# STOP 24 service station, Dover.



## Waleem

Hi All

On the way to France on 1st August, we stopped at the new "STOP 24" service station just outside Dover, marketed as the ideal place for early ferry arrivals to stop and rest. Below is the text of my email to their management about our experience there (saves me repeating myself!!)

"Hi
We stopped at your station on 1st August this year on our way to Dover in our 7 metre motorhome. We were unable to find any official parking for it! We are clearly not a lorry, so didnt bother trying the lorry park, found height barriers on the car parks and dire warnings about parking fines on the coach park. No indication was given of any designated caravan or motorhome parking so we took a risk and parked at the very back of the coach section in what looked like the staff car park. We were not the only ones-we were soon joined by two other motorhomes and a car and caravan-all were as confused as we were. I did try to find a member of staff to query this, but couldnt find anyone in the time available to me.
I cannot believe that any rest stop on the way to Dover could be deliberately excluding such a large sector of the traffic to and from the ports, and we would certainly think twice before using your facilities again-I cannot relax whilst the threat of heavy fines is hanging over me.
Could you please clarify the situation of parking caravans or motorhomes at your station ? I will be publicising your response on the various motorhome forums I subscribe to, as I think it is very important information for the continental motorhomer.
Many thanks for your quick reply."

As you can see, it seems very poorly set up for our vehicles and I feel very strongly that what could be a very useful facility seems to be unavailable to us. I will of course post their reply if and when I receive one.


----------



## Bagshanty

Thanks for the heads up - we'll avoid them like the plague. It's obnoxiousness like this that makes us go abroad, where everyone is more laid back


----------



## bognormike

There was another post on this recently

http://www.motorhomefacts.com/ftopic-49868-0-days0-orderasc-.html

I've had no response to my query :roll: :x


----------



## teensvan

Hi.

Well from what has been posted so far we shall carry on using the Canterbury C&CC site when we cross from Dover. Easy walk into canterbury and a nice site.

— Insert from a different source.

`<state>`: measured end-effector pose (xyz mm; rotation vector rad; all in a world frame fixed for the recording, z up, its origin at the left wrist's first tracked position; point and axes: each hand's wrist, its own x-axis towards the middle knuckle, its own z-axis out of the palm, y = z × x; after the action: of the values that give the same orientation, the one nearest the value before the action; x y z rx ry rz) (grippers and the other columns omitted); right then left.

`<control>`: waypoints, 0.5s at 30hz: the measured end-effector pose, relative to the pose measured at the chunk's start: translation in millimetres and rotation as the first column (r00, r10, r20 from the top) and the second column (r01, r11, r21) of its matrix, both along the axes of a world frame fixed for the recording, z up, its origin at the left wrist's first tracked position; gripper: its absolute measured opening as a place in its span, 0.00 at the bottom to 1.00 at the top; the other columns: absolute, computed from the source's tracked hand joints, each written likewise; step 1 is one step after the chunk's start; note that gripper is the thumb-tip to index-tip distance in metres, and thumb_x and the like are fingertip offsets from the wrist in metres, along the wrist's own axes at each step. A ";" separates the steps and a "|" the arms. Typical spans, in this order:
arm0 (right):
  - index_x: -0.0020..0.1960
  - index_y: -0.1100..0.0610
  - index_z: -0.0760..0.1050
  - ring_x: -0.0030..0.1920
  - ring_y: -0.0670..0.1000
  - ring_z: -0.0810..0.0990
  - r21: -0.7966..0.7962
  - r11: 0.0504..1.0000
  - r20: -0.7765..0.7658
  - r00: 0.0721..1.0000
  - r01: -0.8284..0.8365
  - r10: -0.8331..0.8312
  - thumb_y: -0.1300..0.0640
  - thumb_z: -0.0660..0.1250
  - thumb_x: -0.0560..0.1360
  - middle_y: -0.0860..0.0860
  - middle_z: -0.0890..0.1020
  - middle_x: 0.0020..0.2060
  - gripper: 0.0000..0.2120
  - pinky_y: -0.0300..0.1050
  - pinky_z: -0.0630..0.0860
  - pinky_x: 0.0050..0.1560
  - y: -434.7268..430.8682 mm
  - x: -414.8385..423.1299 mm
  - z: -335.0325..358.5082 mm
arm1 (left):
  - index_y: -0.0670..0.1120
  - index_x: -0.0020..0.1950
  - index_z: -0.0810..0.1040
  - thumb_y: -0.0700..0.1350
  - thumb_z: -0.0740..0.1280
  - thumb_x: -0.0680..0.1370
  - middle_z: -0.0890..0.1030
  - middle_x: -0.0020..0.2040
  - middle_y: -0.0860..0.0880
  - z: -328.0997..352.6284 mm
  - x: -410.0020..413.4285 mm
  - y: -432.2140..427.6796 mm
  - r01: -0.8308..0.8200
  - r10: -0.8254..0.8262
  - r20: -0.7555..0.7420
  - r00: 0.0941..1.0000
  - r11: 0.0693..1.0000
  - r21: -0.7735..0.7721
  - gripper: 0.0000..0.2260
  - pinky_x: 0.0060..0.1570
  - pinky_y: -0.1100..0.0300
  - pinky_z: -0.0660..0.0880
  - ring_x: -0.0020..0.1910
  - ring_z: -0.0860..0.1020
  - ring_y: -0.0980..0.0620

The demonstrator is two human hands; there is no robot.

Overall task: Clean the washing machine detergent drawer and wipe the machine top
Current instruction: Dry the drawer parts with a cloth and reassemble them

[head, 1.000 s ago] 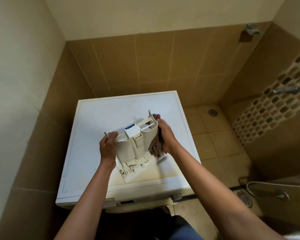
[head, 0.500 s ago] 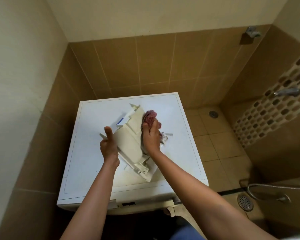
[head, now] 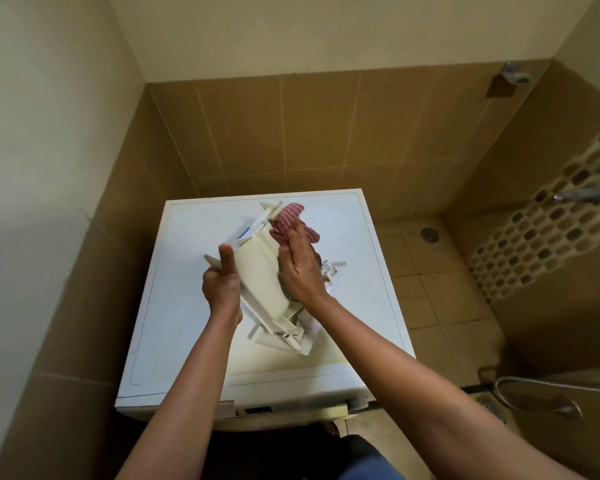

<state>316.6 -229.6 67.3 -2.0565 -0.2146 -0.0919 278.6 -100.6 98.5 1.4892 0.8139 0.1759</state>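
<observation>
A cream plastic detergent drawer [head: 260, 275] is held tilted above the white washing machine top [head: 187, 265], its smooth underside turned toward me. My left hand [head: 222, 282] grips its left edge, thumb pointing up. My right hand [head: 300, 268] presses a red-and-white striped cloth [head: 290, 220] against the drawer's right side near its far end. A blue insert [head: 245, 233] shows at the drawer's far left edge. The drawer's lower end rests near the machine top.
A small white plastic piece [head: 331, 268] lies on the machine top right of my right hand. Brown tiled walls close in at the left and back. To the right are a tiled floor, a floor drain [head: 429, 233], a wall tap [head: 581, 195] and a hose [head: 534, 393].
The drawer has been turned from compartments facing me to its underside facing me. My right hand with the cloth has moved up along the drawer's right side toward the far end.
</observation>
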 end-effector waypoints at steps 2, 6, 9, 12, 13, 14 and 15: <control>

steve & ann. ------------- teensvan.


----------



## OldWomble

They may as well stick a bloody great sign in the entrance saying "NO MOTORHOMES - YOU ARE NOT WELCOME HERE". Typical shortsighted British attitude!!!

Well here is my message for them - "Get stuffed, I'll spend my money in France where it (and I) are welcomed".


----------



## Melly

This is where we stop for our Dover crossing and had no problems at all.
Dover stopover.
We shall be there on the 24th for our crossing on Monday.


----------



## whistlinggypsy

Melly, you are pushing your luck staying in that position overnight as you are at the wrong end of Marine Drive for overnighting, there is a recognised dedicated m/h parking place at the far end of Marine Drive 17.00hrs 08.00hrs where you will not attract any unwanted attention from police or traffic wardens.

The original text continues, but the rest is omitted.